→ **STORED DATA**:
--

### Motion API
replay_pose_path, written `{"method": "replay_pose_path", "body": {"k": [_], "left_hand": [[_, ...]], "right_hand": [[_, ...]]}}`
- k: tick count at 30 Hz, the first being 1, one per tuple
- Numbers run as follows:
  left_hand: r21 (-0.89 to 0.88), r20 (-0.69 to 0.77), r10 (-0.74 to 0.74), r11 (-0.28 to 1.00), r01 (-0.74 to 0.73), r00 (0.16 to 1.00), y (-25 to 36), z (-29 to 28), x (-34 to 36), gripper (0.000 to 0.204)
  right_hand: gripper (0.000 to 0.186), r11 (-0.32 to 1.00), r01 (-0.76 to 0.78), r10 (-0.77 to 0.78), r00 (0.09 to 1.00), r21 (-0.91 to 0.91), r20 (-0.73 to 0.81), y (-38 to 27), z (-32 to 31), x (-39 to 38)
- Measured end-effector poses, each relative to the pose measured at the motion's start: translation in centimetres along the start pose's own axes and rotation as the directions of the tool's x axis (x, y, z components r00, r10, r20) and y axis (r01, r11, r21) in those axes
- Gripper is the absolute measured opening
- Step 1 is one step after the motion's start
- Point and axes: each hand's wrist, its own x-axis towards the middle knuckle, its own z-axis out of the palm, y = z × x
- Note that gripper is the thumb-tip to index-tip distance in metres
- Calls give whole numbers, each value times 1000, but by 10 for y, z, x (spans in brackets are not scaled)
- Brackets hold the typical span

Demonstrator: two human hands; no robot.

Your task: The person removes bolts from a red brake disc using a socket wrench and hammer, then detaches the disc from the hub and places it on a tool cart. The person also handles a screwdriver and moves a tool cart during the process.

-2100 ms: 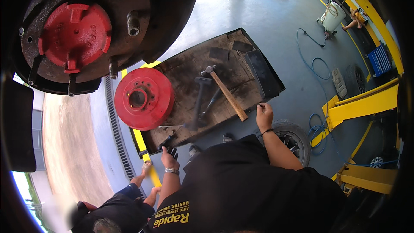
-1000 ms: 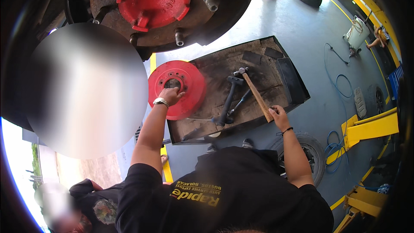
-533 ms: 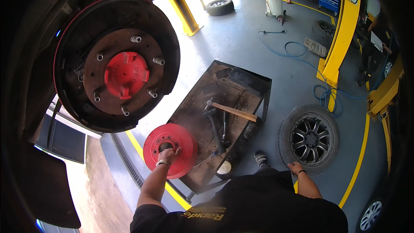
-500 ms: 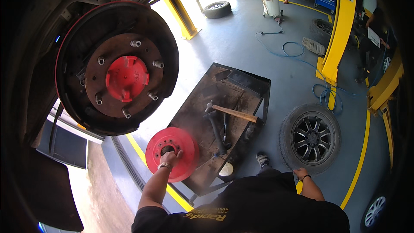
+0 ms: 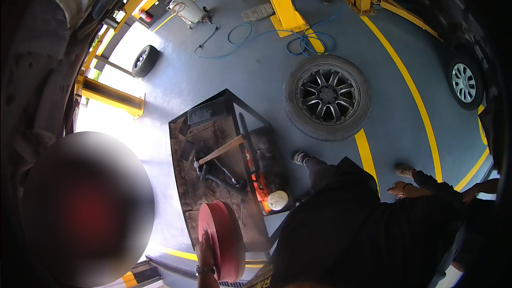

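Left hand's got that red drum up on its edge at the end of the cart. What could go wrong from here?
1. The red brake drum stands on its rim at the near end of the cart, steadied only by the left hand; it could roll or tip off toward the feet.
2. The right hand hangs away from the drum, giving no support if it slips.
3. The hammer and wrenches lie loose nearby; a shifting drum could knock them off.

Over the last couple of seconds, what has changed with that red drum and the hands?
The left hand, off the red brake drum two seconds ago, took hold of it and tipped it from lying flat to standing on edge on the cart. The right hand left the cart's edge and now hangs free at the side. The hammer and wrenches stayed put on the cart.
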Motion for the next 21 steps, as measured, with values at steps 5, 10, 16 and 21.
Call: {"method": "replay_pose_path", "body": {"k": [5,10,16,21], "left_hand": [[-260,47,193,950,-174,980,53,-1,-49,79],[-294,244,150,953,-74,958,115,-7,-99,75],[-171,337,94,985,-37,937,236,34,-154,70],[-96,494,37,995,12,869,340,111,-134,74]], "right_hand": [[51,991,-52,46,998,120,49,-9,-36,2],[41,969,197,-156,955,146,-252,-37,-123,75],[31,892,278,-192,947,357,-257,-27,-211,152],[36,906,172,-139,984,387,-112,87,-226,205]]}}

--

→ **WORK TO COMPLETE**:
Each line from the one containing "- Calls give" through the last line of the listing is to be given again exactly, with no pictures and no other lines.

→ **FINISHED TASK**:
- Calls give whole numbers, each value times 1000, but by 10 for y, z, x (spans in brackets are not scaled)
- Brackets hold the typical span

Demonstrator: two human hands; no robot.

Your task: The person removes bolts from a red brake disc using a socket wrench and hammer, then detaches the disc from the hub and places it on a tool cart. The person also handles a screwdriver and moves a tool cart during the process.

-2100 ms: 
-1000 ms: 
-533 ms: 
-500 ms: 
+0 ms: 

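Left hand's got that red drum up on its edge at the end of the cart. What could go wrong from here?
1. The red brake drum stands on its rim at the near end of the cart, steadied only by the left hand; it could roll or tip off toward the feet.
2. The right hand hangs away from the drum, giving no support if it slips.
3. The hammer and wrenches lie loose nearby; a shifting drum could knock them off.

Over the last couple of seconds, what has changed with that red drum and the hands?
The left hand, off the red brake drum two seconds ago, took hold of it and tipped it from lying flat to standing on edge on the cart. The right hand left the cart's edge and now hangs free at the side. The hammer and wrenches stayed put on the cart.
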Motion for the next 21 steps, as measured, with values at steps 5, 10, 16 and 21.
Call: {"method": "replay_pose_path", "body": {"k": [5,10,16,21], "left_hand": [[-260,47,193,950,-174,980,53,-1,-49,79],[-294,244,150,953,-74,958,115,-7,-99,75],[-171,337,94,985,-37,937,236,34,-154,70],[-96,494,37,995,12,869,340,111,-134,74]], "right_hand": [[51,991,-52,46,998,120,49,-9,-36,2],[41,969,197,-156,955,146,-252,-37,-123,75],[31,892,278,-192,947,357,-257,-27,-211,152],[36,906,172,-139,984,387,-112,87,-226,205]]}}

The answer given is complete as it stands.